Briefly "cache and all that jazz" are much more complicated than it seems from high level, So it's funny, but the exactly the opposite you wrote is true: sizes like 2**k might be much slower :)

Link from that blog http://igoro.com/archive/gallery-of-processor-cache-effects/, read about Cache associativity. The problem happens when you access addresses with step 2**k.

  • »
    »
    3 years ago, # ^ |
      Vote: I like it 0 Vote: I do not like it

    Actually I know, I just misprint, sorry for that. But problem is still exists — a[2048][2000] faster that a[2000][2000]!

»
3 years ago, # |
  Vote: I like it 0 Vote: I do not like it

If you know some similar problems, where this thing can be tested, please send them.

  • »
    »
    3 years ago, # ^ |
    Rev. 3   Vote: I like it 0 Vote: I do not like it

    I tested it with problem and solution from post shef_2318 mentioned. With a[2048][2048], as it mentioned in post, it gets TL. With a[2048][2001] it works 904 ms, with a[2047][2001] and a[2049][2001] 920 ms. It is about 1.7% in problem, where we didn't really applied to array too much. I mean, it is just another proof of the fact, that a[2^k][n] is working faster than a[n][n].

    • »
      »
      »
      3 years ago, # ^ |
        Vote: I like it +8 Vote: I do not like it

      904 ms and 920ms are no different. Especially in yac

»
3 years ago, # |
  Vote: I like it +29 Vote: I do not like it

There's a more general effect in play here: you're throwing away time/memory locality, which is a big factor in cache performance.

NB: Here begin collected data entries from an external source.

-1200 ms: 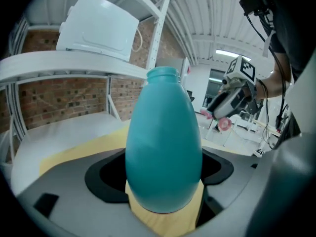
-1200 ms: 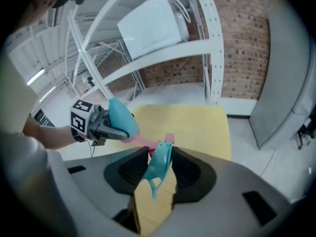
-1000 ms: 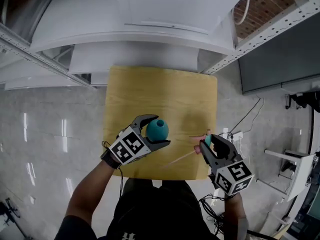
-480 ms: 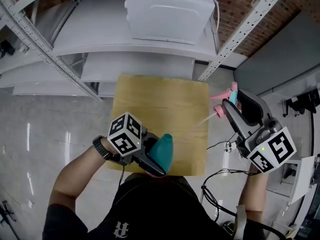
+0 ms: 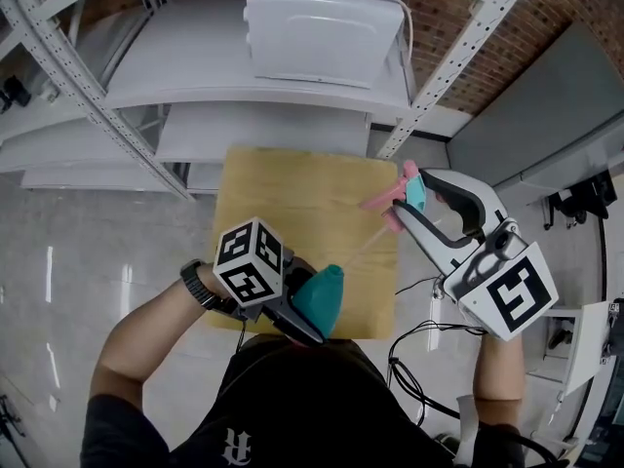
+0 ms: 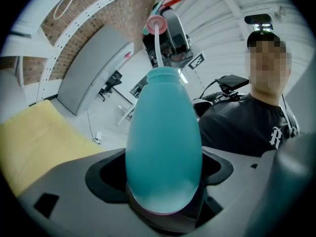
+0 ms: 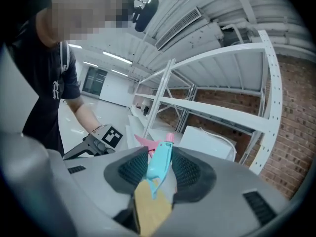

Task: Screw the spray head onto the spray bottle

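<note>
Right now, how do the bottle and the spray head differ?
The bottle is teal and egg-shaped; the spray head is slim, teal with pink parts. The bottle sits by the person's chest; the spray head is farther out, trailing a thin tube toward the bottle's mouth. Both are held off the table.

The head camera looked steeply down on the wooden table, with the left gripper and right gripper near the lens. Each gripper camera rode close behind its jaws (both caught the person's dark shirt); the left faced right past the teal bottle, the right faced the far white shelving, shared with the head view.
</note>
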A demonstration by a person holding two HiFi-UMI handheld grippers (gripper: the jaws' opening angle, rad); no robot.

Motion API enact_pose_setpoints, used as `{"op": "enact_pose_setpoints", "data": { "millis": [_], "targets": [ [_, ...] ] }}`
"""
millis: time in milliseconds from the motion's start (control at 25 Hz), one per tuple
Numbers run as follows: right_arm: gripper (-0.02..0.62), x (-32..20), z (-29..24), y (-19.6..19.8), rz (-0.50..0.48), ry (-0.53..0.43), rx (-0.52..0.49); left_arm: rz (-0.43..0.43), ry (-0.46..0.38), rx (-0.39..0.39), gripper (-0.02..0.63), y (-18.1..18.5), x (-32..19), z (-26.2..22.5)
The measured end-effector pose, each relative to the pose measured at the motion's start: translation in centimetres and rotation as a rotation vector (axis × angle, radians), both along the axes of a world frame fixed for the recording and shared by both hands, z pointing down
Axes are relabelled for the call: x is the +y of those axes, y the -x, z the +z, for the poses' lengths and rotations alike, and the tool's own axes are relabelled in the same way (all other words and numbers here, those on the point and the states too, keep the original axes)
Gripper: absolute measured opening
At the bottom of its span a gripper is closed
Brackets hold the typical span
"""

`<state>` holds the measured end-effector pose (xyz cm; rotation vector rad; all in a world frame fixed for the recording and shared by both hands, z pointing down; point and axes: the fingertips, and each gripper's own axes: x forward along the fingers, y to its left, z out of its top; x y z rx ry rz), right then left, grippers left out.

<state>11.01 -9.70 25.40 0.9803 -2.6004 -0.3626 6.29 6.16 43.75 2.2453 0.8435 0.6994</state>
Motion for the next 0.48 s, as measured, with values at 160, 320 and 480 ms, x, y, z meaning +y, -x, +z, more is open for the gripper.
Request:
{"op": "enact_pose_setpoints", "data": {
  "millis": [160,320,480],
  "targets": [
    [0.153,1.8,1.9,3.4,-0.07,0.019,0.024,-0.011,-0.02,-0.011,0.405,-0.9,-0.5,-0.6],
    [0.153,3.6,4.6,4.7,-0.1,0.081,0.082,0.005,-0.031,-0.007,0.405,-1.5,-0.4,-1.2],
    [0.153,4.4,5.3,5.3,-0.117,0.099,0.118,0.01,-0.038,-0.002,0.403,-1.4,-0.4,-1.3]
  ]
}}
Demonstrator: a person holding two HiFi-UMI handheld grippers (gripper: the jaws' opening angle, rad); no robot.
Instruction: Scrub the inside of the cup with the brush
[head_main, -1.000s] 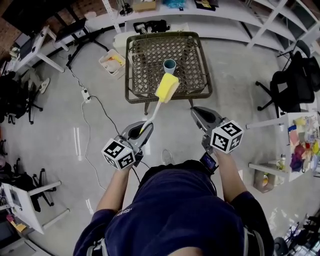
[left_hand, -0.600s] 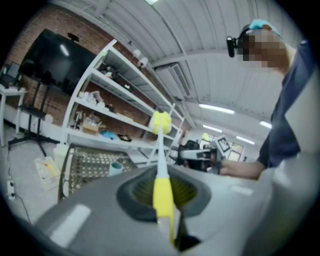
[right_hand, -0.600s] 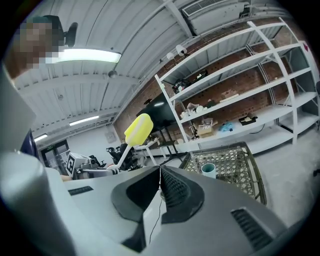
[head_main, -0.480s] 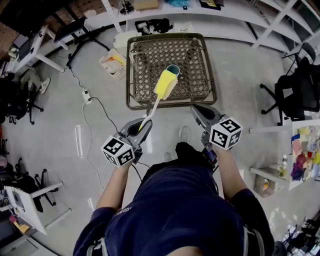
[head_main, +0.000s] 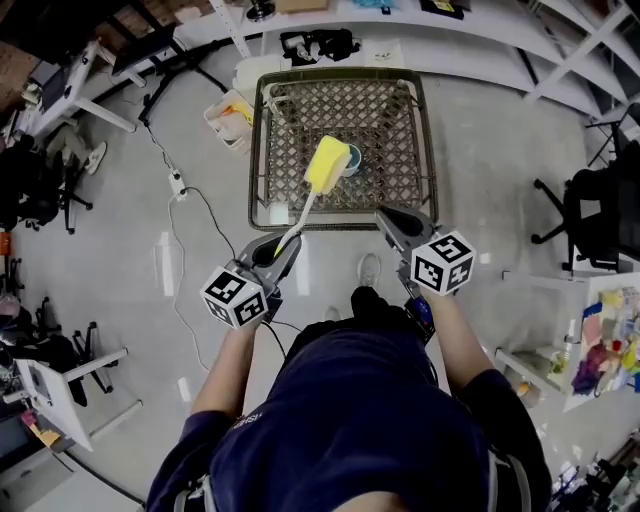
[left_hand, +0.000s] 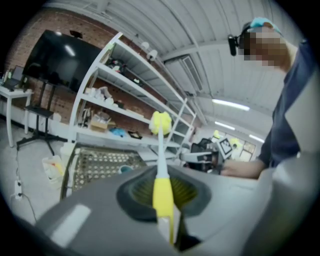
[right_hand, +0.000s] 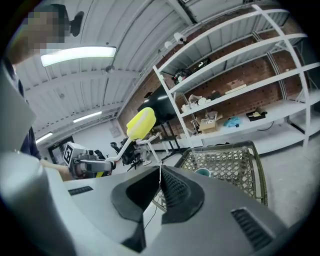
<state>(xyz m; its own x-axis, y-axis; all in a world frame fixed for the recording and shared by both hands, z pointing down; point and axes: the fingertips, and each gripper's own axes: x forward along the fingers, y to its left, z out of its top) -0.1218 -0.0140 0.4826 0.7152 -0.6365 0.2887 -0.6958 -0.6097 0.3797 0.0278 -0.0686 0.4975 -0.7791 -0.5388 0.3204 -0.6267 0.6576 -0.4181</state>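
Observation:
A small teal cup (head_main: 351, 161) stands upright on the woven wicker table (head_main: 290, 130). My left gripper (head_main: 288, 248) is shut on the yellow-and-white handle of the brush (left_hand: 161, 192). Its yellow sponge head (head_main: 328, 163) hangs over the table and hides the cup's left side in the head view. My right gripper (head_main: 386, 218) is shut with nothing in it, at the table's near edge, right of the brush. In the right gripper view the cup (right_hand: 202, 172) sits beyond the closed jaws and the sponge head (right_hand: 141, 123) is up at the left.
White shelving (head_main: 420, 25) runs behind the table. A tray of small items (head_main: 231, 112) lies on the floor at the table's left, with a power strip and cable (head_main: 178, 186) near it. An office chair (head_main: 600, 215) stands at the right.
Both grippers have moved forward toward the wicker table and a little down. The sponge head, earlier short of the cup, now overlaps it. The right jaws stayed shut.

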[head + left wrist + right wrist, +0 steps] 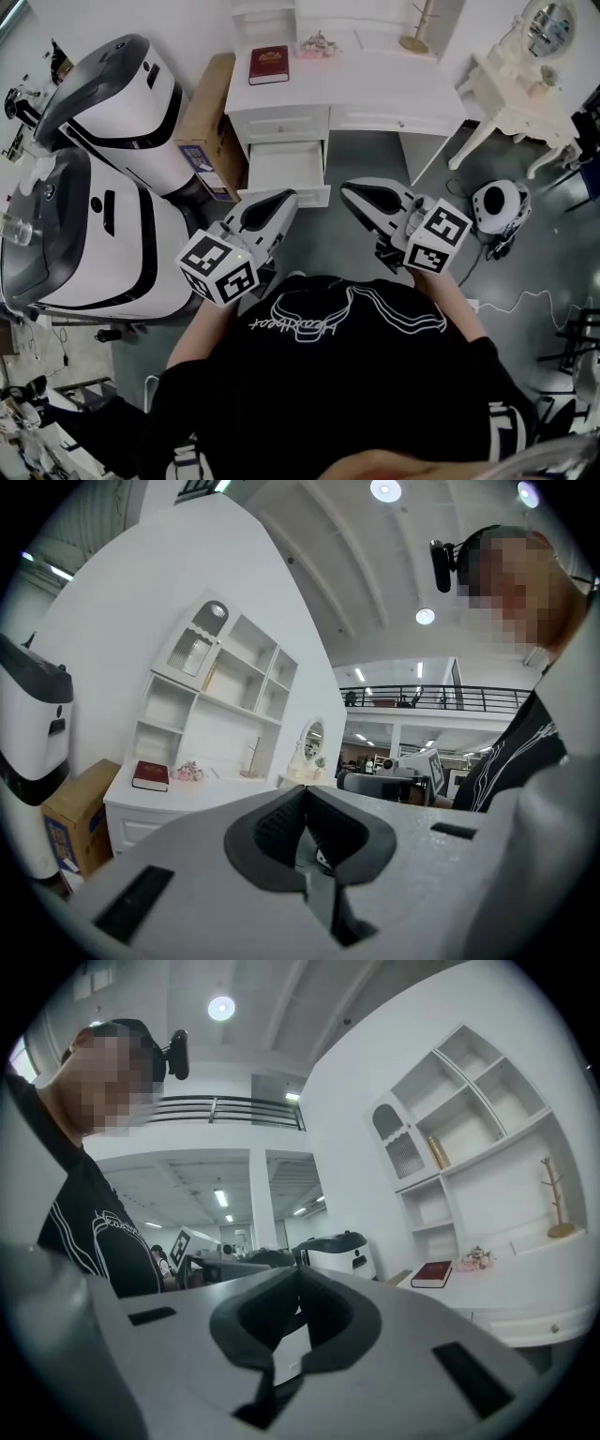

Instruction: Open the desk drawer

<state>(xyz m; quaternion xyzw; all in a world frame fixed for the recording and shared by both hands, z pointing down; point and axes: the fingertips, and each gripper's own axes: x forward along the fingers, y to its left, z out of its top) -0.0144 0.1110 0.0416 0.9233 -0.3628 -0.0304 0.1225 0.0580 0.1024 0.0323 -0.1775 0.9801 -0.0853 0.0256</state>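
Note:
The white desk [394,89] stands ahead of me, and its left drawer [281,169] is pulled out, showing a bare white inside. My left gripper [287,199] is held up in front of my chest with its jaws shut and nothing between them. My right gripper [349,190] is beside it, also shut and empty, with the two tips pointing roughly toward each other. Neither touches the drawer. In the left gripper view the closed tips [305,791] point past the desk [150,808]. In the right gripper view the closed tips [298,1271] show, with the desk [525,1297] to the right.
A dark red book [269,64] and a wooden jewellery stand [413,37] sit on the desktop. A cardboard box [202,127] and large white-and-black machines [103,197] stand to the left. At right are a white dressing table [516,94] and a round white device [499,202] with cables.

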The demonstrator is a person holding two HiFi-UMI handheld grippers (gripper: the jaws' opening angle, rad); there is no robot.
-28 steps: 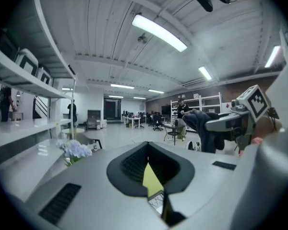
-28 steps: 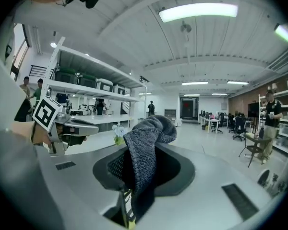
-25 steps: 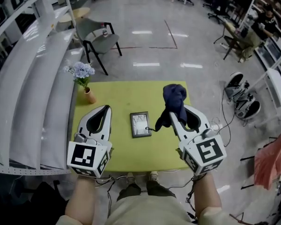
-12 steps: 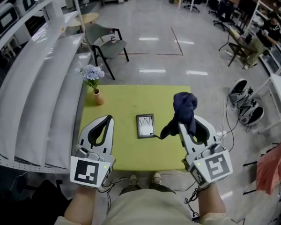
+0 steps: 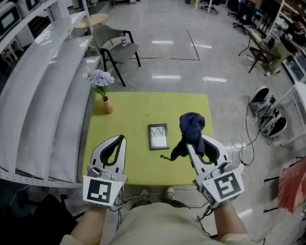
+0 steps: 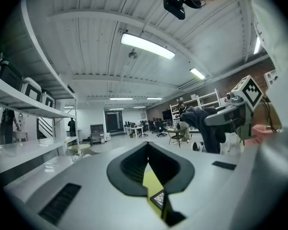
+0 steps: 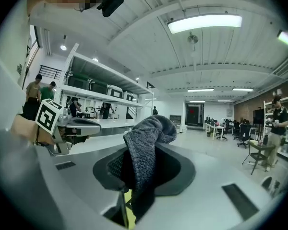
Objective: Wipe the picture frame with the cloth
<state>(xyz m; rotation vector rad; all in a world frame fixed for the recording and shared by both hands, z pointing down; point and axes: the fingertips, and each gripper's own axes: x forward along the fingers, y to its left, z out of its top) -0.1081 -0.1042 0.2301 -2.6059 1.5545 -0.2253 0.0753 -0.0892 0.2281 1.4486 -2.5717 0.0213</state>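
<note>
A small dark picture frame point(image 5: 158, 136) lies flat near the middle of the yellow-green table point(image 5: 137, 108). My right gripper point(image 5: 189, 146) is shut on a dark blue cloth point(image 5: 191, 126), which bunches above the jaws and trails down toward the frame's near right corner. That cloth point(image 7: 144, 143) fills the jaws in the right gripper view. My left gripper point(image 5: 122, 137) is shut and empty, hovering left of the frame over the table's near left part. Through its jaws point(image 6: 147, 145) a corner of the frame point(image 6: 158, 199) shows.
A small vase of pale blue flowers point(image 5: 101, 80) stands at the table's far left corner. Long white shelves point(image 5: 41, 86) run along the left side. A grey chair point(image 5: 117, 45) sits beyond the table, and equipment with cables point(image 5: 262, 108) lies on the floor to the right.
Both grippers have drawn back toward the table's near edge. The cloth came along in the right gripper and now hangs lower, near the frame's near right corner.
</note>
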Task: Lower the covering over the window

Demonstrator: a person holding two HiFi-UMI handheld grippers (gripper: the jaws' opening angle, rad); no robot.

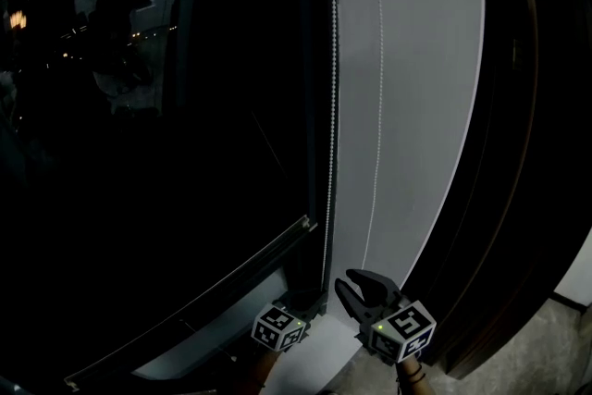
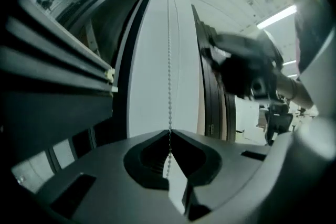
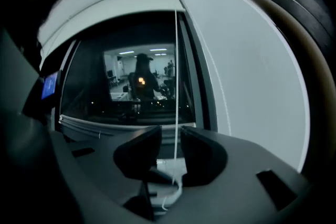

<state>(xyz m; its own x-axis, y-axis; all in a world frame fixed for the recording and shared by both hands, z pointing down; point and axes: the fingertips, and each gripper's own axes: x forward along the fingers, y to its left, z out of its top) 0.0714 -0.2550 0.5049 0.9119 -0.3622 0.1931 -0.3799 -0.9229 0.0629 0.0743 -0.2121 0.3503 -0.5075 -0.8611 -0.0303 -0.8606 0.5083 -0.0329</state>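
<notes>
A dark window pane (image 1: 157,134) fills the left of the head view. A white bead chain (image 1: 330,106) hangs along its right frame, with a second strand (image 1: 377,106) over the white wall. My left gripper (image 2: 169,131) is shut on the bead chain (image 2: 169,65), which runs straight up from its closed tips. Its marker cube (image 1: 279,328) shows low by the sill. My right gripper (image 1: 348,280) is beside it on the right. In the right gripper view the right gripper (image 3: 170,132) is open, and the chain (image 3: 175,71) passes between its jaws without being pressed.
A white wall strip (image 1: 416,106) lies right of the window, with dark wooden panels (image 1: 527,153) beyond it. The sill and lower frame (image 1: 231,277) run diagonally at the bottom. The glass (image 3: 136,81) reflects a lit room and a person. A floor patch (image 1: 555,347) shows at bottom right.
</notes>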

If you accessed nearby places in memory in nearby instructions, your code would be much faster because it actually benefits from cache, and array sizes wouldn't matter.

In this case, you have a code that's shit no matter what array sizes you pick; however, by taking advantage of the particular (best) hardware design, you're making it slightly less shit when you replace 2048 by 2000. You still have a lot of cache misses and replaced entries, but not as many as before, so it's not shit enough to get TLE.

»
3 years ago, # |
  Vote: I like it 0 Vote: I do not like it

Sadly, that's forbidden knowledge.

»
3 years ago, # |
  Vote: I like it +10 Vote: I do not like it

Carlsen, is that you?

»
3 years ago, # |
  Vote: I like it +41 Vote: I do not like it

There is a bit of text in Codechef's footer that goes like:

We also aim to have training sessions and discussions related to algorithms, binary search, technicalities like array size and the likes.

I have always wondered what could be so technical about array size. Now I finally understand!